(Supplied entries begins)

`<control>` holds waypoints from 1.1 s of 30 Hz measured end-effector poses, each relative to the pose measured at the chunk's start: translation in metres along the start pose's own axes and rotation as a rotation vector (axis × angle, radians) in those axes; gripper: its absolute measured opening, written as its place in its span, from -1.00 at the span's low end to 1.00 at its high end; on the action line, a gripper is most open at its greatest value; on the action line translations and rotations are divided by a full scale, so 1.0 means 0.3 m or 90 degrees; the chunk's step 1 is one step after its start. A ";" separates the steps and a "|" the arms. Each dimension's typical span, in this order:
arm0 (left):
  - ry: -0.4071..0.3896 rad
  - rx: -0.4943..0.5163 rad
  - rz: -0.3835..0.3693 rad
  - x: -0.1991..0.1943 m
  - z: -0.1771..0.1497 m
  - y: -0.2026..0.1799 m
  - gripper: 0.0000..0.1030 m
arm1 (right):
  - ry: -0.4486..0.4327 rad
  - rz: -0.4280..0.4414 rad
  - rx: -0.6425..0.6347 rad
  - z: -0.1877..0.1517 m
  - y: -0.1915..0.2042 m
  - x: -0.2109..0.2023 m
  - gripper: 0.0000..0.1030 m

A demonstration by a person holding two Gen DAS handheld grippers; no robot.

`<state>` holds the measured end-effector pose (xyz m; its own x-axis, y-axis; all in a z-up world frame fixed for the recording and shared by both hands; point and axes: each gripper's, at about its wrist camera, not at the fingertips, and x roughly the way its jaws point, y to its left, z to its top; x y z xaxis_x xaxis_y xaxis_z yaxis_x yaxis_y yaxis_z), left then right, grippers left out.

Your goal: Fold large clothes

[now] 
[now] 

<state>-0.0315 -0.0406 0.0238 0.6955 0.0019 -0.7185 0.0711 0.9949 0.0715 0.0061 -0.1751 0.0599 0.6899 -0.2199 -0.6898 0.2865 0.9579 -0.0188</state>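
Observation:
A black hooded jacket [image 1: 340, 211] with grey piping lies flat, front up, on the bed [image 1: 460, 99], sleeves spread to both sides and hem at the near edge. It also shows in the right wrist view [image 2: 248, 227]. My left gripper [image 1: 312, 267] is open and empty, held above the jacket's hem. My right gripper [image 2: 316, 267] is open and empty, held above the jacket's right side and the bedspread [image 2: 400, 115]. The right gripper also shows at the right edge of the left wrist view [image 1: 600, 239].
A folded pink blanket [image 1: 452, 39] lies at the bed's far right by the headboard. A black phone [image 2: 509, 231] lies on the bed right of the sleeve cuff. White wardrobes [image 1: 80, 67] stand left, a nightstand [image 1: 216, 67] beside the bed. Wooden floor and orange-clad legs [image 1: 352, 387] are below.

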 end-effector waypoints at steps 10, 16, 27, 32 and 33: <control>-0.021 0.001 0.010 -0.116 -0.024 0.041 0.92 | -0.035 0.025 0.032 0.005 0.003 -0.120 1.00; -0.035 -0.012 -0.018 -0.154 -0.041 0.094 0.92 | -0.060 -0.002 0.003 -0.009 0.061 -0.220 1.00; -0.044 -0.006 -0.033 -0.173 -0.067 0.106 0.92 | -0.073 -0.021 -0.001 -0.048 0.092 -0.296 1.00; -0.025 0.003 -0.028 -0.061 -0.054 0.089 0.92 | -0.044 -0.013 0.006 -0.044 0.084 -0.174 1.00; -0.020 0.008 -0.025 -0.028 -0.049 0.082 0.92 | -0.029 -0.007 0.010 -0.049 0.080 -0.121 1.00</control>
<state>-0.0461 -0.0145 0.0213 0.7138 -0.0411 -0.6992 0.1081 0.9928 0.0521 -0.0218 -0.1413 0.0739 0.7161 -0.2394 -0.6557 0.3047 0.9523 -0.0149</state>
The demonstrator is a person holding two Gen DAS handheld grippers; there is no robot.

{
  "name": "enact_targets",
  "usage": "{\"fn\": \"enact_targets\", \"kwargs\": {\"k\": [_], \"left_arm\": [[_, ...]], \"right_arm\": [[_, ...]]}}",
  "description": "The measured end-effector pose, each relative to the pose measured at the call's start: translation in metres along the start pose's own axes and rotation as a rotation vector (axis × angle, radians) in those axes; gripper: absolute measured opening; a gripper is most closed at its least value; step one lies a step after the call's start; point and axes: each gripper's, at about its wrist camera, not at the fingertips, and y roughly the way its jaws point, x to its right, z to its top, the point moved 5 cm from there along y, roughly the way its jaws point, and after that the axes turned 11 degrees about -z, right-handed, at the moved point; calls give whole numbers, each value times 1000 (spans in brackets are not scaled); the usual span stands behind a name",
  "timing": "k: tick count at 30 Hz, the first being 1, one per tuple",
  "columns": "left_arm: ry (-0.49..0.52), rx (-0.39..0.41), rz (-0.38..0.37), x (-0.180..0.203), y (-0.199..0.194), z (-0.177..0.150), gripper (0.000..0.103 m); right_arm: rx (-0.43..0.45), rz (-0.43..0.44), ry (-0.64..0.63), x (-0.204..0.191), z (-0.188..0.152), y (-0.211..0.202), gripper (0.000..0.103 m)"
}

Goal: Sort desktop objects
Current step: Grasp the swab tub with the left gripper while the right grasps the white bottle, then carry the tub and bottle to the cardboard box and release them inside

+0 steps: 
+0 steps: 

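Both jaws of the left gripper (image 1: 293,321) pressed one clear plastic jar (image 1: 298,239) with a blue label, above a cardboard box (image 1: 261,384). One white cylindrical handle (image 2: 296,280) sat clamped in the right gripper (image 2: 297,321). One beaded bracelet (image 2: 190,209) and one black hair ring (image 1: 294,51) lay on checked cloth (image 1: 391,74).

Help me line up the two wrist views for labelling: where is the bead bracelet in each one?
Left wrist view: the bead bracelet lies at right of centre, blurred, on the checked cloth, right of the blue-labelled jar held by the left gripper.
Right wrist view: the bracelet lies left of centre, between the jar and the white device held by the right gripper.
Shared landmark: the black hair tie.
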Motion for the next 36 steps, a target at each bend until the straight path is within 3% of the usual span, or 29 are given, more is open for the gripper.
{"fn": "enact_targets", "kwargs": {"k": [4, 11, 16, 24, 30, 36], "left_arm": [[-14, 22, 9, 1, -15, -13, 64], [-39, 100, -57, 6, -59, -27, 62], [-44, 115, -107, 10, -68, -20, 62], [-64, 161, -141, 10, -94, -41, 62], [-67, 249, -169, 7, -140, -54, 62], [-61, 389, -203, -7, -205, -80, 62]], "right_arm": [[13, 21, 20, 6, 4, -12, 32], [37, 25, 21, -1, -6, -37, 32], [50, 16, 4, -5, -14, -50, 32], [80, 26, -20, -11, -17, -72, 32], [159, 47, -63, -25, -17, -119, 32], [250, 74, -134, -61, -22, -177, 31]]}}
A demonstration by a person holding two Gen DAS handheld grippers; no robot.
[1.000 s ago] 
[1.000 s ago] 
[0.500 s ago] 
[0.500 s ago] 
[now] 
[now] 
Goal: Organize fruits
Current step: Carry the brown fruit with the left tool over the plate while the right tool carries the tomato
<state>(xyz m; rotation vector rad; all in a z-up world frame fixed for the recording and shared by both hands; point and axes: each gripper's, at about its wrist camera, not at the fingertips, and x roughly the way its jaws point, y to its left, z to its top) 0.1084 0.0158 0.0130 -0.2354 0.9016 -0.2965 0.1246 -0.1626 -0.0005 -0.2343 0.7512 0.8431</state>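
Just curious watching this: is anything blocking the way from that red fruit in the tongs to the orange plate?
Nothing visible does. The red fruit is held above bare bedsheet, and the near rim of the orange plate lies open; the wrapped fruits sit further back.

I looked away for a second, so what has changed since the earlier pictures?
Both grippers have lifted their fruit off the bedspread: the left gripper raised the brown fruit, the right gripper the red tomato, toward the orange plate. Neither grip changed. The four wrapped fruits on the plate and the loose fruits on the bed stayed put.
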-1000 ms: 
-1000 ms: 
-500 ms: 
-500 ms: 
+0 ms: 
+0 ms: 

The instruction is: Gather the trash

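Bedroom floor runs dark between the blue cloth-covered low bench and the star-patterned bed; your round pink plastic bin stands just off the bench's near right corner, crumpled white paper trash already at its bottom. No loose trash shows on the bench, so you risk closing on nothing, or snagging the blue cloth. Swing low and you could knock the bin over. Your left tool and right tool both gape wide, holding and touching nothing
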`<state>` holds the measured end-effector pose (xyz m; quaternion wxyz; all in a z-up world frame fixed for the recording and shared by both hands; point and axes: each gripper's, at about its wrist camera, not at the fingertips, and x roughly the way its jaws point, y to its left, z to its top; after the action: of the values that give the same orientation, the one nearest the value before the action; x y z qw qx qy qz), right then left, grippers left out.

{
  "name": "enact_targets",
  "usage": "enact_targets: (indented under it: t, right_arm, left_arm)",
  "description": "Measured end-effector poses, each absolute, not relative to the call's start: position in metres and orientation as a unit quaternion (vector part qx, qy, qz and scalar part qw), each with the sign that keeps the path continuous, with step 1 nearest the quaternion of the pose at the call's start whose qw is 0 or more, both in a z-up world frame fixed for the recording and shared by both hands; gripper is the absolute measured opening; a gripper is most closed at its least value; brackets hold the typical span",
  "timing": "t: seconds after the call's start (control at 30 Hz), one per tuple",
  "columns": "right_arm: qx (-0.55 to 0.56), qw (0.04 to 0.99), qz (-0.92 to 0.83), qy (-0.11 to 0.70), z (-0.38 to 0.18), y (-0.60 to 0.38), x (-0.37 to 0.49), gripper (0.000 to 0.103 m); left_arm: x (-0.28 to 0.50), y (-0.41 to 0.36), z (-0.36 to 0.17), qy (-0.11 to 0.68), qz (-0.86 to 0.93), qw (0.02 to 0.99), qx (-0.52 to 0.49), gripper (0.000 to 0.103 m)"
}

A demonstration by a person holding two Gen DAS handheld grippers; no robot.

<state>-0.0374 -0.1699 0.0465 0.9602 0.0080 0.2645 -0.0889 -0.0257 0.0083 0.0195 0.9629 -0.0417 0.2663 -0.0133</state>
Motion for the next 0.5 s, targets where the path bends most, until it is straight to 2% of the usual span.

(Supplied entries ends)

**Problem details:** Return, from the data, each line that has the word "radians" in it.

**Expected answer:**
`<control>` holds waypoints from 1.1 s of 30 Hz measured end-effector poses, each relative to the pose measured at the chunk's start: translation in metres along the start pose's own axes and rotation as a rotation vector (axis × angle, radians) in those axes; gripper: its absolute measured opening, written as its place in its span, from -1.00 at the span's low end to 1.00 at its high end; on the action line, a gripper is most open at its greatest value; on the action line translations and rotations are divided by a full scale, so 1.0 means 0.3 m or 90 degrees; the chunk's step 1 is one step after its start. A ";" separates the steps and a "|" the arms. Each dimension's typical span, in this order:
  "description": "The measured end-effector pose, each relative to the pose measured at the call's start: translation in metres along the start pose's own axes and rotation as a rotation vector (axis × angle, radians) in those axes; gripper: absolute measured opening; a gripper is most closed at its least value; step one lies a step after the call's start; point and axes: each gripper's, at about its wrist camera, not at the fingertips, and y roughly the way its jaws point, x to its right, z to its top, the point moved 5 cm from there along y, roughly the way its jaws point, and after that the axes turned 11 degrees about -z, right-handed, at the moved point; calls give whole numbers, each value times 1000 (spans in brackets are not scaled); the usual span stands behind a name",

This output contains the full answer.